--- Activity ---
Every line from the one containing "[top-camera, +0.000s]" to the end of the data below should be copied exactly, but pictures should not.

--- Information supplied ---
────

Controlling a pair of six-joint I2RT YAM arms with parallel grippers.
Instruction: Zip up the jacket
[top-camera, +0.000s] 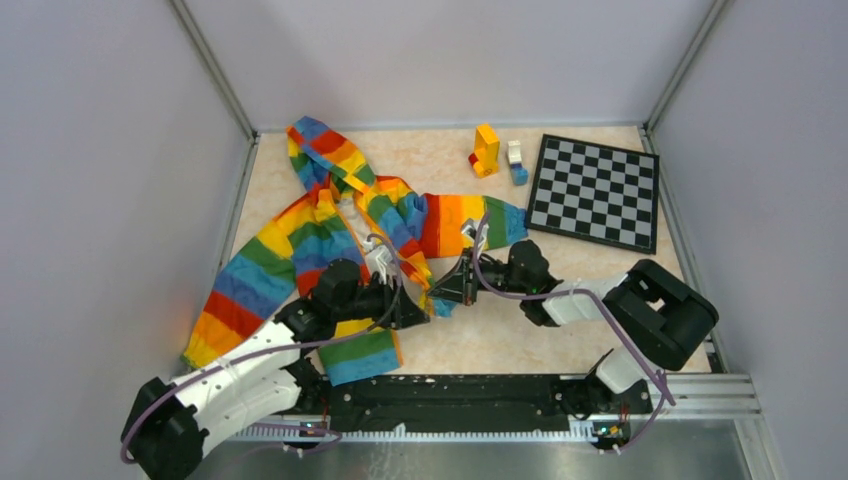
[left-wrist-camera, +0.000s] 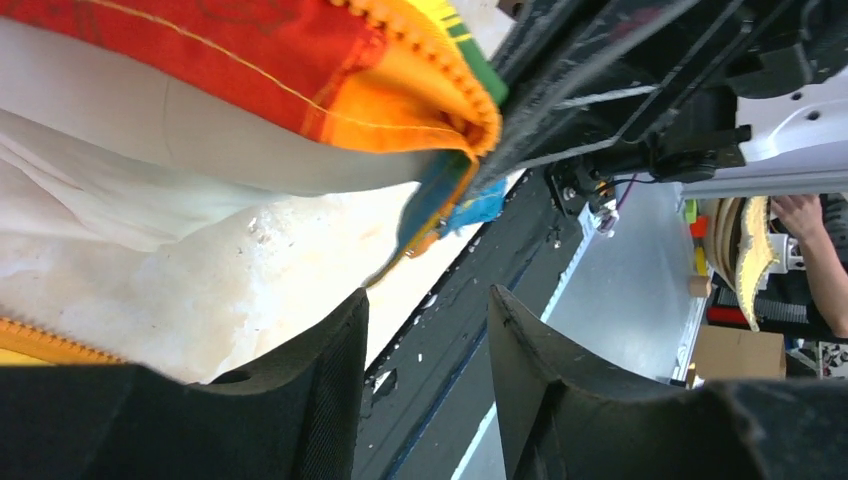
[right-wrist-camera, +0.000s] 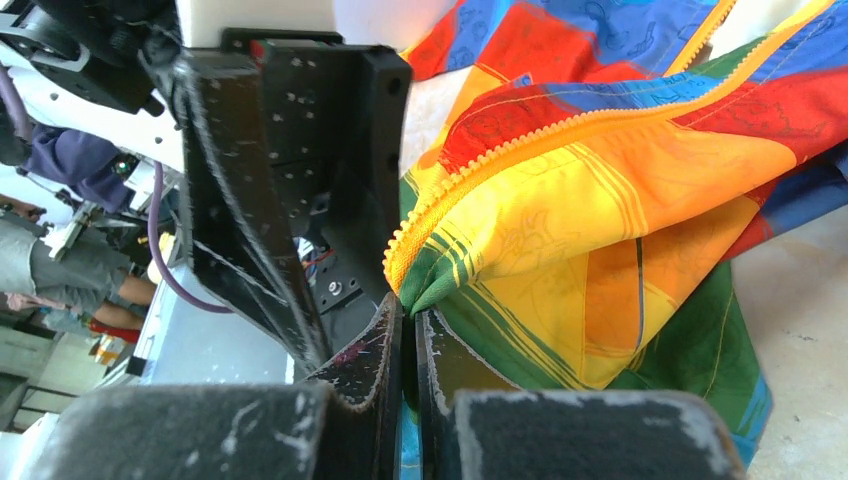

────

--- Task answer ---
[top-camera, +0.000s] 
[left-wrist-camera, +0.000s] 
[right-wrist-camera, +0.000s] 

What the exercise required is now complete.